Variables are explicitly *not* expanded in process stanzas such as
"umask", "nice", etc.  This is because events aren't sanitised, so you
could be at risk of a malicious user injecting bad resource limits, etc.
The right way to do this is in the script itself, and to check the value
first.

(The reason this doesn't apply to the service activation stanzas is that
the worst you can do is start a service that will immediately fail.)


A surprising and last-minute change has been to the behaviour of the
"respawn limit" stanza.  This now only limits Upstart's automatic
respawning of the job (ie. the "respawn" command itself).  Manual
restarts of the job are expressly not limited in this way, since the
proper way to stop an administrator restarting a job in a while loop is
to hit them.


Missing Pieces
--------------

In other words, "when's the release?"

There are two remaining pieces to land before I'm ready to release an
0.5.0 version.

The first is a change to the state machine; this is to support features
such as resources in the future.  A new "inactive" state will be
introduced, which will replace "waiting" as the default and final state
of the job.  "waiting" will become an intermediate state between
"inactive" and "starting".

Jobs may go from "stopped" into "waiting" directly if being restarted,
and may go from "waiting" into "dead" directly if being 

Nothing will wait in the waiting state at first, but it means we have a
state where we can wait later on and leave without worrying about
countering event emissions with their opposites.


The second is to reintroduce the IPC layer with D-BUS, initially this
will likely be limited to the basic methods to get initctl working again
-- with more methods such as job registration coming in later releases.


Future
------

0.5.0 isn't intended to be a complete release by any stretch of the
imagination, but a first release of the work in trunk in order to widen
the testing that it can get and so we can discover what else we need to
do.

0.5.x releases will quite quickly see the addition of dependencies and
resources, only not targeted for 0.5.0 since they're new features and I
don't want to delay too long.


Another thing I want to work into a relatively early 0.5.x release is
the ability to disable jobs from automatic starting.  The favourite two
methods for doing this are "profiles" and "flags", and are basically
just different ways of doing the same thing.

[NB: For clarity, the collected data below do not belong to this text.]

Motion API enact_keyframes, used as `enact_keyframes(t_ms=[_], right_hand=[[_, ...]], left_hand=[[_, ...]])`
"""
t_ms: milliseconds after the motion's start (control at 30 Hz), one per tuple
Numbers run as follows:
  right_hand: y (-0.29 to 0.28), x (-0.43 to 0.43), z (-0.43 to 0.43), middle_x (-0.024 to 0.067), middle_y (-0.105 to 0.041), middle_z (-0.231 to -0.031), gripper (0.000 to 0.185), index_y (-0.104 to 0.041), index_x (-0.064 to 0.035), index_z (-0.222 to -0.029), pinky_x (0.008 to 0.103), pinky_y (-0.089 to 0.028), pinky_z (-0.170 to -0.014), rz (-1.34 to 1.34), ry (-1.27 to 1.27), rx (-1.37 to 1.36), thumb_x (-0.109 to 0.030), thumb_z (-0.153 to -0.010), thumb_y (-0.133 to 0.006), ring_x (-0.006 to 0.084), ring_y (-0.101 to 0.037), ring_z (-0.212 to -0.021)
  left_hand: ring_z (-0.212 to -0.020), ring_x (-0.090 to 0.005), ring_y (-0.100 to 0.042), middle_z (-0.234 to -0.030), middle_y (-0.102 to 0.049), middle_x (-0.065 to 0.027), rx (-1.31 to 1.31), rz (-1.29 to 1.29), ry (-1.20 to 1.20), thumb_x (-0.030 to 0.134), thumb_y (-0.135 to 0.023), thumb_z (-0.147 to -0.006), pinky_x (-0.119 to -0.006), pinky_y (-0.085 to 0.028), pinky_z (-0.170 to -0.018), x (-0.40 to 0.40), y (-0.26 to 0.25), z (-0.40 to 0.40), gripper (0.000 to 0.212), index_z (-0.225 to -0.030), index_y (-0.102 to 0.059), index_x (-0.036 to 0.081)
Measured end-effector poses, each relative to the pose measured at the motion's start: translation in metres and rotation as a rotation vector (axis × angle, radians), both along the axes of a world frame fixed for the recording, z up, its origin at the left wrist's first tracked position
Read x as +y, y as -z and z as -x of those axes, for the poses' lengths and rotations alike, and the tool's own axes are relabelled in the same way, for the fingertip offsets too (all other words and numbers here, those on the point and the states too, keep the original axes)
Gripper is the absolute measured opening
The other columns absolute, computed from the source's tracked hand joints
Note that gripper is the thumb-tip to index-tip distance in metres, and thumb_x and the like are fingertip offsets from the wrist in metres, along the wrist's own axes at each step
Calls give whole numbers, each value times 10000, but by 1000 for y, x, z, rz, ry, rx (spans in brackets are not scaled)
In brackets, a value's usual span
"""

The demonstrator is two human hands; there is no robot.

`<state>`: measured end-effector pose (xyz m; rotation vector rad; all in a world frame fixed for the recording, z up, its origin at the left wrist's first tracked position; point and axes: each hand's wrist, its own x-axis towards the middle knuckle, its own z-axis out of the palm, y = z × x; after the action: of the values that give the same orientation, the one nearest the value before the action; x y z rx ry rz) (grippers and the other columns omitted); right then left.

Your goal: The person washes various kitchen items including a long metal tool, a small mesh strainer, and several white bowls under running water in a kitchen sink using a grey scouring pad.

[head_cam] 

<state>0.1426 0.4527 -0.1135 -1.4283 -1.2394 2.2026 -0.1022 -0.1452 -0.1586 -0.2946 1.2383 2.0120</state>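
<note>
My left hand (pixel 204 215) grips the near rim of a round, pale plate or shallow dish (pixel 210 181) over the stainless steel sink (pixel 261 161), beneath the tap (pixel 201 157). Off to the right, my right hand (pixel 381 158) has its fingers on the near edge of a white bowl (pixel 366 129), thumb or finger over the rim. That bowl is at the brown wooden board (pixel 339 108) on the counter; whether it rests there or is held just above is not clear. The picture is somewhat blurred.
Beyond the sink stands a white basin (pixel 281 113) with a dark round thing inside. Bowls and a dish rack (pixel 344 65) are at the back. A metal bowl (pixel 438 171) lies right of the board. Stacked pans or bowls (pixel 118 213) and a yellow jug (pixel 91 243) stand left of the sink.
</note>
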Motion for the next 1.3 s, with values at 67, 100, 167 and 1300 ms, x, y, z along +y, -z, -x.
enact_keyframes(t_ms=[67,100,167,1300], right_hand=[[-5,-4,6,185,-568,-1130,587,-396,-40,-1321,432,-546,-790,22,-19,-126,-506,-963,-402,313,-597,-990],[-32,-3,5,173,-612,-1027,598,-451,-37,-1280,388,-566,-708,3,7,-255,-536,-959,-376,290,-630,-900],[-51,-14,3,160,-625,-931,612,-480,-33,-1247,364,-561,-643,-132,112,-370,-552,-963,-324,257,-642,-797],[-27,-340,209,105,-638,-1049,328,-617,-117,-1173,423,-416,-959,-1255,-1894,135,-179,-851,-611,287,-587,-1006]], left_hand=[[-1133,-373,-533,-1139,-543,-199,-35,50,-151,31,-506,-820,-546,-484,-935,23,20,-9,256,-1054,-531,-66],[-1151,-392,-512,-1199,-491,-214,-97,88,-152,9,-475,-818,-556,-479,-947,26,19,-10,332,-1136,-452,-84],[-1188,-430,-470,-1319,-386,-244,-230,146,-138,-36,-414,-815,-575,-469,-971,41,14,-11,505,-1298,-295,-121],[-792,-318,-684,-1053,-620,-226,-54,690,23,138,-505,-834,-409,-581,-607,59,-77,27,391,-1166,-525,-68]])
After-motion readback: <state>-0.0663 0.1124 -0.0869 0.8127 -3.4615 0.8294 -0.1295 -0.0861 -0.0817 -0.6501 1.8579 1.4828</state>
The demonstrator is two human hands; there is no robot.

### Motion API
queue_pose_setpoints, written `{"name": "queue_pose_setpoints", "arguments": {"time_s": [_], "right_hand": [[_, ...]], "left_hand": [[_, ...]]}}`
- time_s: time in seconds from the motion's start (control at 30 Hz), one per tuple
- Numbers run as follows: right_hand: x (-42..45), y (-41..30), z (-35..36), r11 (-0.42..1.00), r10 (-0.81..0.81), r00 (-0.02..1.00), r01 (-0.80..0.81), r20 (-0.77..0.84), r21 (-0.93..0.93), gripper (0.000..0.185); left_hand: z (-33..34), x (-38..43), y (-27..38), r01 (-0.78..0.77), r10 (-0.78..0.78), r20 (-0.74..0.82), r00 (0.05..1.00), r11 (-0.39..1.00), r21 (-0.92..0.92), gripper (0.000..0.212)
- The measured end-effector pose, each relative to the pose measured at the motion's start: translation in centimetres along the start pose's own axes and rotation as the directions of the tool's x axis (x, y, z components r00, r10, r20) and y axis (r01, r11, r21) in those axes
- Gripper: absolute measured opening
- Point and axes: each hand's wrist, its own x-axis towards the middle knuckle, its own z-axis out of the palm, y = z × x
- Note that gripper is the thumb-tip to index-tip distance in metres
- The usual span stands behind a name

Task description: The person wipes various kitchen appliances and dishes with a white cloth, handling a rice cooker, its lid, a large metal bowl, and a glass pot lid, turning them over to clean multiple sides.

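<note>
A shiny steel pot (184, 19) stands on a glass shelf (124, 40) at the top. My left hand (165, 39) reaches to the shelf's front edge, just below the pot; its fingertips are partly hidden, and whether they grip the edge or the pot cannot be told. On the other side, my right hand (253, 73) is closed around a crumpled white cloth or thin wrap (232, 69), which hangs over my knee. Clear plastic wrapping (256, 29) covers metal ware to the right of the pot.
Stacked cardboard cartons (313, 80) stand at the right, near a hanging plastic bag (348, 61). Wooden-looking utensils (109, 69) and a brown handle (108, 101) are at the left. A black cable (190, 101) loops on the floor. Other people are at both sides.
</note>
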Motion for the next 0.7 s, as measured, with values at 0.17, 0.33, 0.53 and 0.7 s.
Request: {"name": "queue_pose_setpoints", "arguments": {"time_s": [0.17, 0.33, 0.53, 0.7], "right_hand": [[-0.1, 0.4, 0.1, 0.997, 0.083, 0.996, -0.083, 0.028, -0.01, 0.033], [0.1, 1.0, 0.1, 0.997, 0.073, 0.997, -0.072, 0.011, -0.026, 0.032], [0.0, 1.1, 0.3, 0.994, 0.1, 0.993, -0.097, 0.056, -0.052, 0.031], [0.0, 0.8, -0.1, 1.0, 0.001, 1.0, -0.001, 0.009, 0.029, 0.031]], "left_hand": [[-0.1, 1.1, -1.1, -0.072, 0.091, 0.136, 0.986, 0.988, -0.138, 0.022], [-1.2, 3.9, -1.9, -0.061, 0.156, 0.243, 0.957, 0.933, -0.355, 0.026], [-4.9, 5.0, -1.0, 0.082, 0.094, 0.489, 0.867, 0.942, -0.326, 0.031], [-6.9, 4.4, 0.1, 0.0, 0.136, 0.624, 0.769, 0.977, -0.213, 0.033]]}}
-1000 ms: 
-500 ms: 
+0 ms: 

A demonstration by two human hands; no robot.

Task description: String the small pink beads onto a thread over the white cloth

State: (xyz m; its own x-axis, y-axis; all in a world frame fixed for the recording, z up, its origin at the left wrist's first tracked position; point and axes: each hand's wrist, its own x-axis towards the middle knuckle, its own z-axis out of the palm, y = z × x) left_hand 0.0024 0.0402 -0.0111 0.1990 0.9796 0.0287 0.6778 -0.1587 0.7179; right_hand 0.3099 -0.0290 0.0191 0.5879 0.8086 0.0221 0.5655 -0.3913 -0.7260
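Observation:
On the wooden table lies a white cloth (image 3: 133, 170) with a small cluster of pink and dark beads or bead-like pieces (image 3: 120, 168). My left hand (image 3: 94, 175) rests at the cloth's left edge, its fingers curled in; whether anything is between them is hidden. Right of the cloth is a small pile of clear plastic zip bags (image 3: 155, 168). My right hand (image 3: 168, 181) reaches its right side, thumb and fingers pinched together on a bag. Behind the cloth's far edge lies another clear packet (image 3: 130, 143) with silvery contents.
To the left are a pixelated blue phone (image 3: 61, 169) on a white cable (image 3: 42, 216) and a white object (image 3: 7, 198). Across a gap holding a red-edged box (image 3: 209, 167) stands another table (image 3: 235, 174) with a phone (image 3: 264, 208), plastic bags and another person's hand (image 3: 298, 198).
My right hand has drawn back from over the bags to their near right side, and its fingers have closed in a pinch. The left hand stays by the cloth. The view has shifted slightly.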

A profile would be a first-class object of which any one can be active
at a time.  A profile either hand picks which jobs are enabled while
active, or excludes jobs that are to be disabled.  If the "single-user"
profile were active, only the jobs it lists would be able to start.

Flags are not so much first-class objects but tags that can appear in
job definitions, either positively or negatively.  Likewise any number
of flags can either be "switched on" or "switched off" on the kernel
command line, collectively enabling or disabling jobs.  If "!networking"
were placed on the kernel command-line, no job with "if networking" in
its definition would be able to start automatically but jobs with
"unless networking" would be able to start.

It's not clear which of these two is the right way to do it yet.


The current fork following code is relatively simple; when a process
forks, it follows the fork and stops tracing the parent expecting it to
go away.  This could be done in a much more heuristic way to provide the
right behaviour for most daemons.

Upstart would trace the process, and follow forks as it does now; but it
wouldn't forget the previous one or change the pid.  Instead it would
record the new pid as an additional process for the job.  Should any
process terminate or call exec(), it will be struck from the list of
known processes and the next one in the list selected instead.

If we run out of processes, then we deem it to have died.  We may also
keep a timer so that after a sensible time (30s?) if we've kept the same
process, we forget about the others.


Other interesting suggestions for the "wait for" stanza are the ability
to wait for the listen() syscall, the creation of a file or the
announcement of a D-BUS name.

Scott
-- 
Have you ever, ever felt like this?
Had strange things happen?  Are you going round the twist?